Born in 1922, Spencer grew up in Vienna as the youngest of two children born to a merchant family in the jewelry trade. She moved to the United States during World War II after she received an academic scholarship to Reed College in Portland, Ore. While at Reed, she met her late husband, Robert Spencer, who became an acclaimed professor of cultural anthropology at the University of Minnesota.

With her professorial glasses and not-so-faint Austrian accent, Spencer would lecture audiences for hours on respectful language and the importance of adoptees learning about their birth parents. "Adoption advocacy was her life and passion," said her son, Paul Spencer, a retired circuit board designer who now lives in Austin, Texas. "She lived and breathed it."

Jennifer Arndt-Johns, who produced a documentary ("Crossing Chasms") chronicling her efforts to locate her biological relatives in South Korea, recalled a "life-altering encounter" with Spencer in 1998. After a showing of the film, Spencer came up and, with a stern look, insisted on correcting a statement made by Arndt-Johns in the film.
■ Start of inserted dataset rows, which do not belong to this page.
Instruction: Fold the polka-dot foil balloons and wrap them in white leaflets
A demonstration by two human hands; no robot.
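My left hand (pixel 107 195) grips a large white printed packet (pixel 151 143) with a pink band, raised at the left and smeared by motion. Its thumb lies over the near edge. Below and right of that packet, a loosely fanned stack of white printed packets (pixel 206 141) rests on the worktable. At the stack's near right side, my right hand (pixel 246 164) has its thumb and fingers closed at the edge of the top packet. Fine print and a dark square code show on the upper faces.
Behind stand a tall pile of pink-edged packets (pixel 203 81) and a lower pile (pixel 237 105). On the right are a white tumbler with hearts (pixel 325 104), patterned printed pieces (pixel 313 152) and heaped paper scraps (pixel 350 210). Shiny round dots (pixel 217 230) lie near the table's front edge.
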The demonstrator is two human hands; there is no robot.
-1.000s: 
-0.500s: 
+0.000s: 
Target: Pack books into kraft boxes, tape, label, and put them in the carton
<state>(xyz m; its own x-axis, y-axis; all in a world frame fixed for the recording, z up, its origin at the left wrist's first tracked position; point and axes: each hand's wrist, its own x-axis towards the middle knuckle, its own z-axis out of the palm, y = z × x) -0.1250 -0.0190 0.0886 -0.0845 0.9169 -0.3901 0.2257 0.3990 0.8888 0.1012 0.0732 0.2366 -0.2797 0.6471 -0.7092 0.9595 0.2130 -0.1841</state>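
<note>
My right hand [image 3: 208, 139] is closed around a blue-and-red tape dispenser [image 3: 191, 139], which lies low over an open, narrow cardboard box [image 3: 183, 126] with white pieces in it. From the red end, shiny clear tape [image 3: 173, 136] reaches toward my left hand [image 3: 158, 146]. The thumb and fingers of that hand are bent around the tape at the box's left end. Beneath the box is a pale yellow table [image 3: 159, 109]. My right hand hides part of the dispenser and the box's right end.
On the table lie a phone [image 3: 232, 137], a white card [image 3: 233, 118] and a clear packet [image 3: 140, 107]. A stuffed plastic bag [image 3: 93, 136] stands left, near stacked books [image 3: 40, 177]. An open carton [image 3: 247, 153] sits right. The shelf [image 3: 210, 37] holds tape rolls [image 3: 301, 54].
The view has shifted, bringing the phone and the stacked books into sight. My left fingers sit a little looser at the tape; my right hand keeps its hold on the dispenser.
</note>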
In the documentary, Arndt-Johns said she had been "abandoned on the doorsteps of a police station" in South Korea. "Marietta literally took my hand and said, 'I want to let you know you were not abandoned, but you were placed upon that doorstep to be found,' " said Arndt-Johns, a filmmaker who lives in Golden Valley. "I remember tears filling my eyes. With that single sentence, she changed my whole concept of myself. ... It was a reminder of the powerful resonance that words have."

An invitation-only memorial service is planned.